◆ Task goal:
Lines before the one containing "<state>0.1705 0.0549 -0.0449" are to be left out; that line and every line after it, through the last line below, are to be reproduced exactly.

◆ Supplied material:
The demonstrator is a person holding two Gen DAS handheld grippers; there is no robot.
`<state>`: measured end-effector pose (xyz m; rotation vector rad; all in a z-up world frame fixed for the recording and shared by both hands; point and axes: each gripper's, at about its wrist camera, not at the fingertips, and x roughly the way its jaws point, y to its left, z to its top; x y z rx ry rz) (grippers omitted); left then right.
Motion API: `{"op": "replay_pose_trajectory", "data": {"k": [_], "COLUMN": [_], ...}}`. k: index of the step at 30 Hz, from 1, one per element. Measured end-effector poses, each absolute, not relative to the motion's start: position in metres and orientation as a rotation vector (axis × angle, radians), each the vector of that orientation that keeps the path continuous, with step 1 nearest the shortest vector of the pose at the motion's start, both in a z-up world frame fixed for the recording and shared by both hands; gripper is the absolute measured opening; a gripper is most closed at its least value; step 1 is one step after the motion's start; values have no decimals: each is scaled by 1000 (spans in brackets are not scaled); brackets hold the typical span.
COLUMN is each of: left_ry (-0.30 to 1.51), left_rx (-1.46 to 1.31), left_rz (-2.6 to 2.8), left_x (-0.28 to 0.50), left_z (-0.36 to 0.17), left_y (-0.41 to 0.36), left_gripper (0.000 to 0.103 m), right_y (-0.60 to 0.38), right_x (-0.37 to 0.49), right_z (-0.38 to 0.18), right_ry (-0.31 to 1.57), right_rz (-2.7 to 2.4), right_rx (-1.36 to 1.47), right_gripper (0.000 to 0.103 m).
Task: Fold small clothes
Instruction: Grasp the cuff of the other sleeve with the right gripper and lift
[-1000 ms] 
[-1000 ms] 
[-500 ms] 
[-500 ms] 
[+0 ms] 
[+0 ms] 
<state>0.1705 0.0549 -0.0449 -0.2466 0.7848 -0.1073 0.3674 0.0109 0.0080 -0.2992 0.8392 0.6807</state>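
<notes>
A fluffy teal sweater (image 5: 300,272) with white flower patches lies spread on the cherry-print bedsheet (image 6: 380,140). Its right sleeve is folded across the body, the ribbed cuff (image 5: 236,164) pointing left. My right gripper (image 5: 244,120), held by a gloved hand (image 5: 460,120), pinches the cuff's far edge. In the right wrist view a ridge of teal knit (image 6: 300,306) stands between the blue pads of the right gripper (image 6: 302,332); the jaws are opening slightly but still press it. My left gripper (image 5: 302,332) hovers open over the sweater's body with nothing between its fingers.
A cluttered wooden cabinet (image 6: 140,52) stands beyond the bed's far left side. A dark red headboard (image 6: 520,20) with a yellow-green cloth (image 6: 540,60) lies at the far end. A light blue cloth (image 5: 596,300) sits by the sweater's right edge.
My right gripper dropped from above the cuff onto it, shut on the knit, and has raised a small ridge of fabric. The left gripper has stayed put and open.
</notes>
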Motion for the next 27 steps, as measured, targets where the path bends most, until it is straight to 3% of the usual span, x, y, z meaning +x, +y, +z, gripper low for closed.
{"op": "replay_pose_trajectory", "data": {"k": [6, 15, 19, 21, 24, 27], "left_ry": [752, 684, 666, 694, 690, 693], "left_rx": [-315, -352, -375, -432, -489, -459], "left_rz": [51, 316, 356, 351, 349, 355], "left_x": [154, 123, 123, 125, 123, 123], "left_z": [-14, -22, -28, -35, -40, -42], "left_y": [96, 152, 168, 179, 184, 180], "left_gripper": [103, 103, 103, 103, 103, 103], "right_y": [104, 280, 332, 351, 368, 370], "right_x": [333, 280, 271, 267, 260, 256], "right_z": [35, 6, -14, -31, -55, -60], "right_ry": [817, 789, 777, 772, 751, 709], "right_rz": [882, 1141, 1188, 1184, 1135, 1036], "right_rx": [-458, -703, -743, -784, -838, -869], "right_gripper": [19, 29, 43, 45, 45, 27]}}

◆ Answer to this task:
<state>0.1705 0.0549 -0.0449 -0.2466 0.7848 -0.1073 0.3674 0.0109 0.0080 -0.2992 0.8392 0.6807</state>
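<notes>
A fluffy teal sweater (image 5: 300,272) with white flower patches lies spread on the cherry-print bedsheet (image 6: 380,140). Its right sleeve is folded across the body, the ribbed cuff (image 5: 236,164) pointing left. My right gripper (image 5: 244,120), held by a gloved hand (image 5: 460,120), pinches the cuff's far edge. In the right wrist view a ridge of teal knit (image 6: 300,306) stands between the blue pads of the right gripper (image 6: 302,332); the jaws are opening slightly but still press it. My left gripper (image 5: 302,332) hovers open over the sweater's body with nothing between its fingers.
A cluttered wooden cabinet (image 6: 140,52) stands beyond the bed's far left side. A dark red headboard (image 6: 520,20) with a yellow-green cloth (image 6: 540,60) lies at the far end. A light blue cloth (image 5: 596,300) sits by the sweater's right edge.
My right gripper dropped from above the cuff onto it, shut on the knit, and has raised a small ridge of fabric. The left gripper has stayed put and open.
</notes>
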Motion for the next 27 steps, as measured, targets where the path bends most, until it is straight to 3% of the usual span, x, y, z meaning +x, +y, +z, gripper low for closed.
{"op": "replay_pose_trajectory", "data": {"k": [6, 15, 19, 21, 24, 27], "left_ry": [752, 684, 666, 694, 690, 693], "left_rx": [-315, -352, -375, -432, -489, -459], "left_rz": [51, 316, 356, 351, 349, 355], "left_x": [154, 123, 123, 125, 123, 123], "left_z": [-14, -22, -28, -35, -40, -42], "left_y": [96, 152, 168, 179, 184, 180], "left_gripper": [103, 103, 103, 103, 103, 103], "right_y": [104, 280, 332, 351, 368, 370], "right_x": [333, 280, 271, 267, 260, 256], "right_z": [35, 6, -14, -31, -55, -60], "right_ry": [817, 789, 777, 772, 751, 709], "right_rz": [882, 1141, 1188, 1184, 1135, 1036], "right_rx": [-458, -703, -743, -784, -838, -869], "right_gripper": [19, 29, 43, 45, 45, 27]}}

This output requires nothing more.